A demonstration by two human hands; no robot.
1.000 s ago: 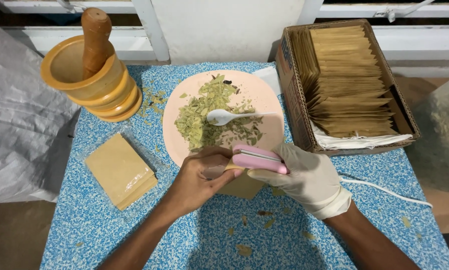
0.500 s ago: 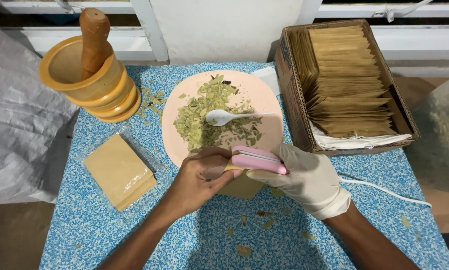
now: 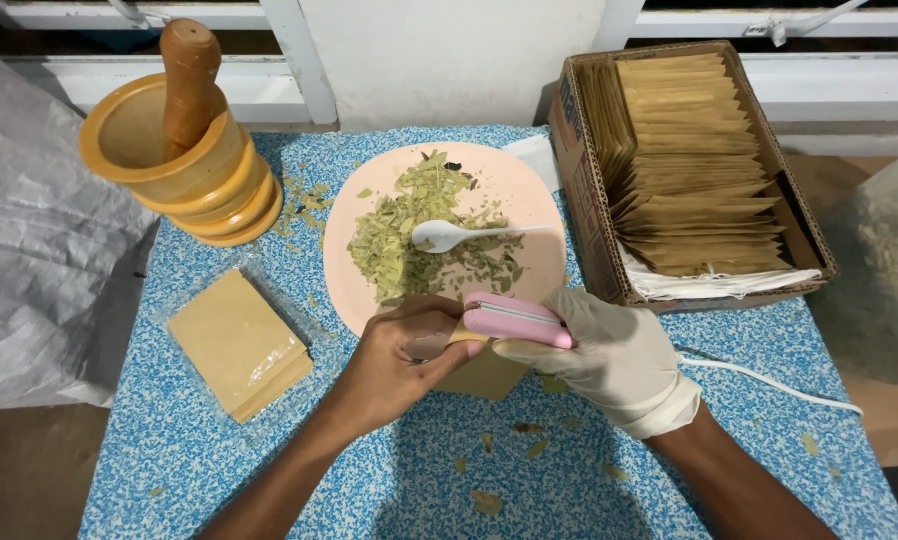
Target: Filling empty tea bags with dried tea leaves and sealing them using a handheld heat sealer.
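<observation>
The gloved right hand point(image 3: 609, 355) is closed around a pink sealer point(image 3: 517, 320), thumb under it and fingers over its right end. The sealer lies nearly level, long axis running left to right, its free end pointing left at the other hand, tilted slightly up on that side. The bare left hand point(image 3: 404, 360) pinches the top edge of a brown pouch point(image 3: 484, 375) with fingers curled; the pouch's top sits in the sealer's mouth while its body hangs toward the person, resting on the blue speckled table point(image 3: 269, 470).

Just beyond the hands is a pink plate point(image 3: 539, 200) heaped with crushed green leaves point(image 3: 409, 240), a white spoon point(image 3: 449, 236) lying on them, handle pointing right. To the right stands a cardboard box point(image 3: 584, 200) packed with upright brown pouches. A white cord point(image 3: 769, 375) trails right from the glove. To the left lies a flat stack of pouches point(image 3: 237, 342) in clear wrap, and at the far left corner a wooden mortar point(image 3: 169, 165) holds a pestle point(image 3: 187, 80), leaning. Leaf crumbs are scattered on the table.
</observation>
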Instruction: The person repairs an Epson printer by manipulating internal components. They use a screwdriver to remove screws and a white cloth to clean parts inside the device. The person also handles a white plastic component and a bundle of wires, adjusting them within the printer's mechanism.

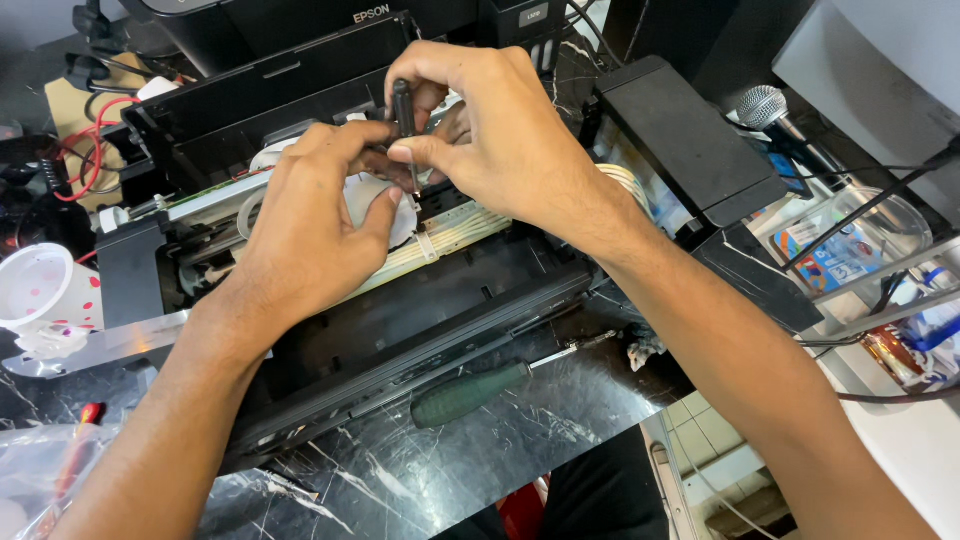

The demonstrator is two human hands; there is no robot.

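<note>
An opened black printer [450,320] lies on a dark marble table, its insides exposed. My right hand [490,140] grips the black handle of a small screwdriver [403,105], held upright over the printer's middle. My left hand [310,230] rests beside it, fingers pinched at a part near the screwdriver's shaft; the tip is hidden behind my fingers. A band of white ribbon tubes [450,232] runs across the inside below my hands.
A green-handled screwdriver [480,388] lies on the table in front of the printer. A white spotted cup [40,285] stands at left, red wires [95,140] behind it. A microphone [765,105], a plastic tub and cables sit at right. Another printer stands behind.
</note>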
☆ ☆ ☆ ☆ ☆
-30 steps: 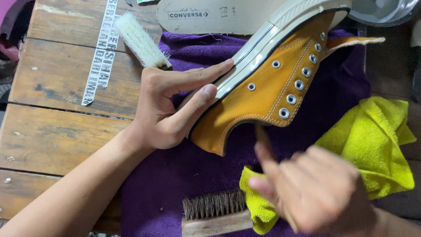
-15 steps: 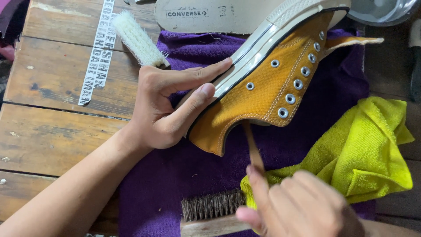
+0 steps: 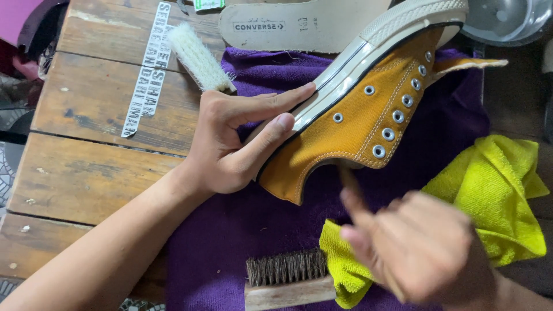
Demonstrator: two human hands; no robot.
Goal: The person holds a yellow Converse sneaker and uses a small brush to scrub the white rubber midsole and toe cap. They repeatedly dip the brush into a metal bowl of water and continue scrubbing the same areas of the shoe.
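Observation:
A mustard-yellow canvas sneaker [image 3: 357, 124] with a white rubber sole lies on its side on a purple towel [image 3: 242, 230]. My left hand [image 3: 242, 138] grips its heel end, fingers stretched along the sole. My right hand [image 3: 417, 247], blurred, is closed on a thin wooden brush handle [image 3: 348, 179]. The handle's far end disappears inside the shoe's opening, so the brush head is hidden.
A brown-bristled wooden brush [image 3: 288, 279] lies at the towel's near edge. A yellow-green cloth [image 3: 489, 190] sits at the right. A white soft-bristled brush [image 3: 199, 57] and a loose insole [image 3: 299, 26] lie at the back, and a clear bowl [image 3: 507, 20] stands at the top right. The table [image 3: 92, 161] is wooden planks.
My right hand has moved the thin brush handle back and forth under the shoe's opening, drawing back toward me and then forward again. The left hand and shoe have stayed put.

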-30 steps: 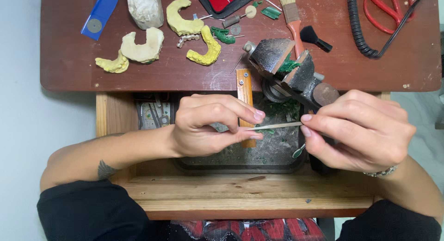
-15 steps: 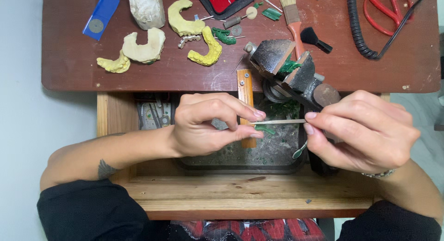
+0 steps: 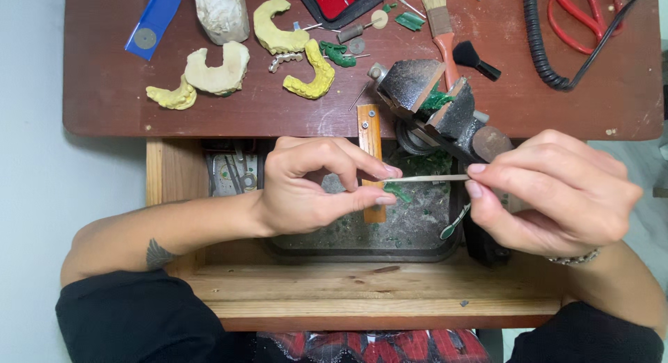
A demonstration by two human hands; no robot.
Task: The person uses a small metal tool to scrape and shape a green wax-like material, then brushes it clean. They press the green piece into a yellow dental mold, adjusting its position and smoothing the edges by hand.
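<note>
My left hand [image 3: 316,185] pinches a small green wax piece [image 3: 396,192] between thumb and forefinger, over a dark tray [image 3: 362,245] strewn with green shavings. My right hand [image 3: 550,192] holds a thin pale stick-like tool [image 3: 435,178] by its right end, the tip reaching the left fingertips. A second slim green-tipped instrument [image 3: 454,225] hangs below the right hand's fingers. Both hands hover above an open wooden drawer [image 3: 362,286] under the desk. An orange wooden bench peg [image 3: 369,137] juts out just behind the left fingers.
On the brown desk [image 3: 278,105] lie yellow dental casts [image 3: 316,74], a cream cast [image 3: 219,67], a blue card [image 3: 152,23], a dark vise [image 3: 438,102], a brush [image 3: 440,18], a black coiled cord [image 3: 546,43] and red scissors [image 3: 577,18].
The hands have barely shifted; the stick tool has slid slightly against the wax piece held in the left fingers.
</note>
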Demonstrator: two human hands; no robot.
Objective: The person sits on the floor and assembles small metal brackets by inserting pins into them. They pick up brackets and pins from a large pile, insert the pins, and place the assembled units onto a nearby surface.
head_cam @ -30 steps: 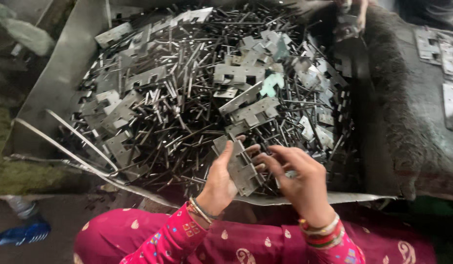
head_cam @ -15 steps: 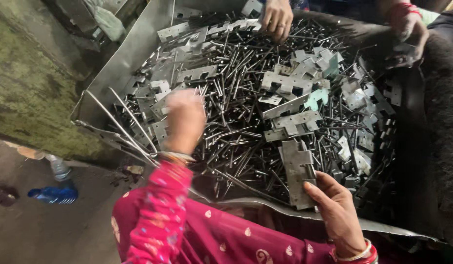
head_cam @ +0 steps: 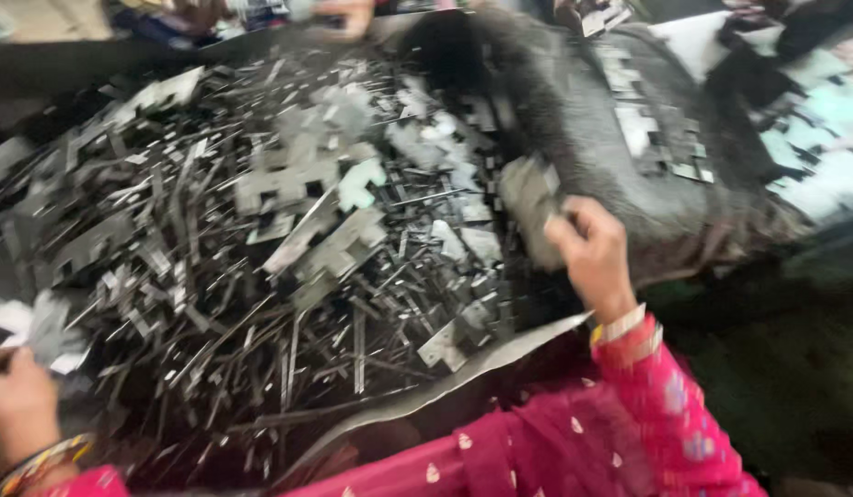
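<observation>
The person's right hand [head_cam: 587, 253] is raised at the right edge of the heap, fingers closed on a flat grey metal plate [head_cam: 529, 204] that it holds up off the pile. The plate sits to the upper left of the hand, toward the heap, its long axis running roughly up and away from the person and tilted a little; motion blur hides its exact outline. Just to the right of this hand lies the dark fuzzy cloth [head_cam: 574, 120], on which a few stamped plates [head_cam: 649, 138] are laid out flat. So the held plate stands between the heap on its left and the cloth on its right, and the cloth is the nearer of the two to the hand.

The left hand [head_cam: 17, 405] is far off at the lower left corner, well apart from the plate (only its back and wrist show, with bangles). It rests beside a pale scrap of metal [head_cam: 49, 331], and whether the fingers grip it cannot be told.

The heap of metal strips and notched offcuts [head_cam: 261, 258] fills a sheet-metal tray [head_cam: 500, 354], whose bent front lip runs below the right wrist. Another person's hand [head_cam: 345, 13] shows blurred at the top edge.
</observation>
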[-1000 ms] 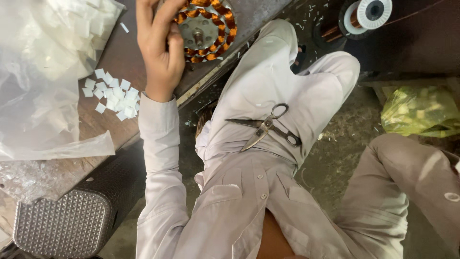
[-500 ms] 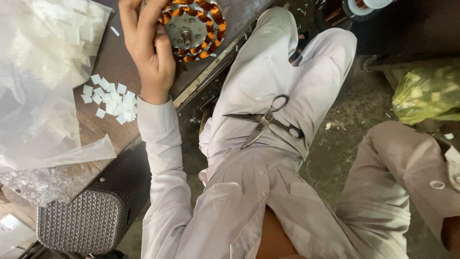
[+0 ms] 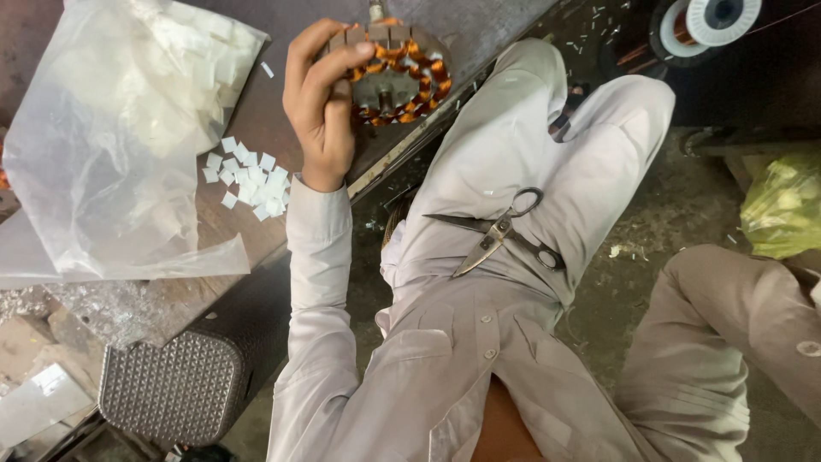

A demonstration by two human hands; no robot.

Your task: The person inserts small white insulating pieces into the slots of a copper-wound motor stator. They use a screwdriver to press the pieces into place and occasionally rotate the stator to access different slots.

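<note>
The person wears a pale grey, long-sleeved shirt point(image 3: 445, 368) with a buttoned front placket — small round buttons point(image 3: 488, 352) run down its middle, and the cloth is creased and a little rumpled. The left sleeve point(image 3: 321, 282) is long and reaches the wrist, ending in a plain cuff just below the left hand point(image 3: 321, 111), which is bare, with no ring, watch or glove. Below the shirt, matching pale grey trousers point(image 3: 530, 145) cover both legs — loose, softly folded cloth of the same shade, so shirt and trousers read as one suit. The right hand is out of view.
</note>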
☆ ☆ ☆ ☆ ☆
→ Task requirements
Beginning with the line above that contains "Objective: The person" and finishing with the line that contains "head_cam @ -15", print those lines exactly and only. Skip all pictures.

→ Result below
Objective: The person sits on the floor and assembles small metal brackets by inserting pins into them. They pick up brackets and pins from a large pile, insert the pins, and place the assembled units onto a nearby surface.
head_cam @ -30 steps: 
head_cam @ -15 steps: 

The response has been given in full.